## Work to be completed
Omit every picture. Return all other data as it stands.

## Supplied material
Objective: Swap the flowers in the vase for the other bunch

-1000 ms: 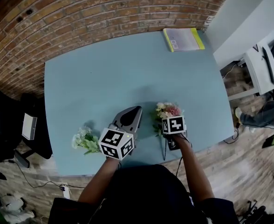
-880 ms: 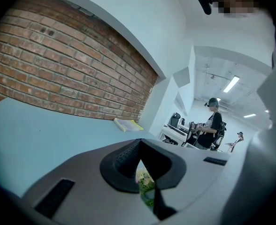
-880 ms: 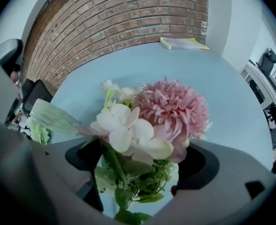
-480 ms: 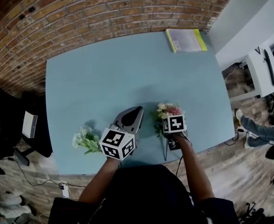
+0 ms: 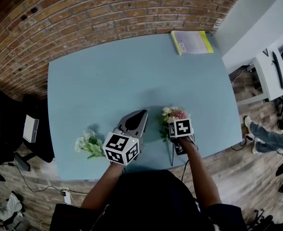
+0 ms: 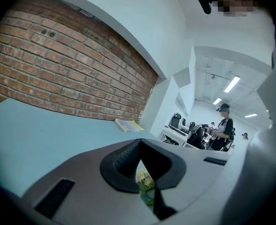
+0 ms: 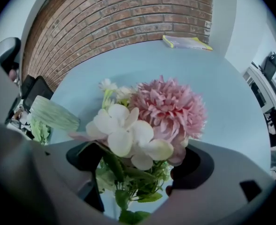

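**Pink-and-white bunch** [image 7: 147, 121]: one large pink bloom with white blossoms and green leaves beneath. It stands upright between the jaws of the right tongs [image 7: 135, 172], over the near right part of the worktop [image 5: 132, 71]. No vase shows under it in any view.

**Right tongs:** jaws set part-way apart, closed round the stems of the pink-and-white bunch. The flower heads rise above the jaws. The right marker cube [image 5: 180, 128] sits just behind the bunch in the head view.

**Left tongs** [image 6: 139, 161]: jaws narrow, with the tips meeting and only a thin wedge-shaped slit below them. Nothing is gripped; a scrap of pale flower and green shows through the slit, beyond the jaws. They are held low over the near middle of the worktop, just left of the pink-and-white bunch, with the left marker cube [image 5: 121, 148] towards the person.

**White-and-green bunch** [image 5: 87, 143]: lies flat on the worktop near its front left edge, beside the left marker cube and apart from both tongs.

**Pale green ribbed object** [image 7: 53, 112]: seen only in the right gripper view, near the white-and-green bunch. Its kind cannot be told.

**Worktop:** light blue.

**Yellow-edged booklet** [image 5: 192, 41]: lies flat at the far right corner of the worktop.

**Brick wall** [image 5: 83, 13]: runs along the far side of the worktop.

**Standing person** [image 6: 222, 132]: seen in the office space beyond, in the left gripper view.
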### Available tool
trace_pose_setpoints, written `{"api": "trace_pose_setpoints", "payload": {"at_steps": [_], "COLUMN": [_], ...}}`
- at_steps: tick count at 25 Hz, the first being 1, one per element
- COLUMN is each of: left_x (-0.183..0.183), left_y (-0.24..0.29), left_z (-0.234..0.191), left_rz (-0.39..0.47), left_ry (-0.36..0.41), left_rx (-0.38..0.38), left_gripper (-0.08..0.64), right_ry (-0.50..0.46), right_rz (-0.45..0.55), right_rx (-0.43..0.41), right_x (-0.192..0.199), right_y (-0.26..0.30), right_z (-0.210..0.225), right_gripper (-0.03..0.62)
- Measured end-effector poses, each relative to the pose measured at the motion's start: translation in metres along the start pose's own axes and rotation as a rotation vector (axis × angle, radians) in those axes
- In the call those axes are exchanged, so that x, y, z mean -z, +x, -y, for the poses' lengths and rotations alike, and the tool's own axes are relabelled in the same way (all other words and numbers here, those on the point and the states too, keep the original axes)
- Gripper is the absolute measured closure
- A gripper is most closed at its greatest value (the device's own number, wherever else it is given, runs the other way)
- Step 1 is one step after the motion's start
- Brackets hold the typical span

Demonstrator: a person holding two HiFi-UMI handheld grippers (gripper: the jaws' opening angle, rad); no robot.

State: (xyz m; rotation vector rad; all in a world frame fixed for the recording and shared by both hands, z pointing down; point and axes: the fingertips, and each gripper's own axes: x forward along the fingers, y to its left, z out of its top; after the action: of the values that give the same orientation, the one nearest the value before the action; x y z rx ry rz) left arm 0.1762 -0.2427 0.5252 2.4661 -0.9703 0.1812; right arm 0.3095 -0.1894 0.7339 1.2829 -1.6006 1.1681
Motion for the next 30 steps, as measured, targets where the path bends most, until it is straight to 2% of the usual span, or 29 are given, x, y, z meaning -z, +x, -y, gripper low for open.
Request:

## Result of the exercise
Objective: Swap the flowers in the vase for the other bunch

-1000 ms: 
-880 ms: 
-880 ms: 
-480 ms: 
+0 ms: 
+0 ms: 
+0 ms: 

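**Pink-and-white bunch** [image 7: 147, 121]: one large pink bloom with white blossoms and green leaves beneath. It stands upright between the jaws of the right tongs [image 7: 135, 172], over the near right part of the worktop [image 5: 132, 71]. No vase shows under it in any view.

**Right tongs:** jaws set part-way apart, closed round the stems of the pink-and-white bunch. The flower heads rise above the jaws. The right marker cube [image 5: 180, 128] sits just behind the bunch in the head view.

**Left tongs** [image 6: 139, 161]: jaws narrow, with the tips meeting and only a thin wedge-shaped slit below them. Nothing is gripped; a scrap of pale flower and green shows through the slit, beyond the jaws. They are held low over the near middle of the worktop, just left of the pink-and-white bunch, with the left marker cube [image 5: 121, 148] towards the person.

**White-and-green bunch** [image 5: 87, 143]: lies flat on the worktop near its front left edge, beside the left marker cube and apart from both tongs.

**Pale green ribbed object** [image 7: 53, 112]: seen only in the right gripper view, near the white-and-green bunch. Its kind cannot be told.

**Worktop:** light blue.

**Yellow-edged booklet** [image 5: 192, 41]: lies flat at the far right corner of the worktop.

**Brick wall** [image 5: 83, 13]: runs along the far side of the worktop.

**Standing person** [image 6: 222, 132]: seen in the office space beyond, in the left gripper view.
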### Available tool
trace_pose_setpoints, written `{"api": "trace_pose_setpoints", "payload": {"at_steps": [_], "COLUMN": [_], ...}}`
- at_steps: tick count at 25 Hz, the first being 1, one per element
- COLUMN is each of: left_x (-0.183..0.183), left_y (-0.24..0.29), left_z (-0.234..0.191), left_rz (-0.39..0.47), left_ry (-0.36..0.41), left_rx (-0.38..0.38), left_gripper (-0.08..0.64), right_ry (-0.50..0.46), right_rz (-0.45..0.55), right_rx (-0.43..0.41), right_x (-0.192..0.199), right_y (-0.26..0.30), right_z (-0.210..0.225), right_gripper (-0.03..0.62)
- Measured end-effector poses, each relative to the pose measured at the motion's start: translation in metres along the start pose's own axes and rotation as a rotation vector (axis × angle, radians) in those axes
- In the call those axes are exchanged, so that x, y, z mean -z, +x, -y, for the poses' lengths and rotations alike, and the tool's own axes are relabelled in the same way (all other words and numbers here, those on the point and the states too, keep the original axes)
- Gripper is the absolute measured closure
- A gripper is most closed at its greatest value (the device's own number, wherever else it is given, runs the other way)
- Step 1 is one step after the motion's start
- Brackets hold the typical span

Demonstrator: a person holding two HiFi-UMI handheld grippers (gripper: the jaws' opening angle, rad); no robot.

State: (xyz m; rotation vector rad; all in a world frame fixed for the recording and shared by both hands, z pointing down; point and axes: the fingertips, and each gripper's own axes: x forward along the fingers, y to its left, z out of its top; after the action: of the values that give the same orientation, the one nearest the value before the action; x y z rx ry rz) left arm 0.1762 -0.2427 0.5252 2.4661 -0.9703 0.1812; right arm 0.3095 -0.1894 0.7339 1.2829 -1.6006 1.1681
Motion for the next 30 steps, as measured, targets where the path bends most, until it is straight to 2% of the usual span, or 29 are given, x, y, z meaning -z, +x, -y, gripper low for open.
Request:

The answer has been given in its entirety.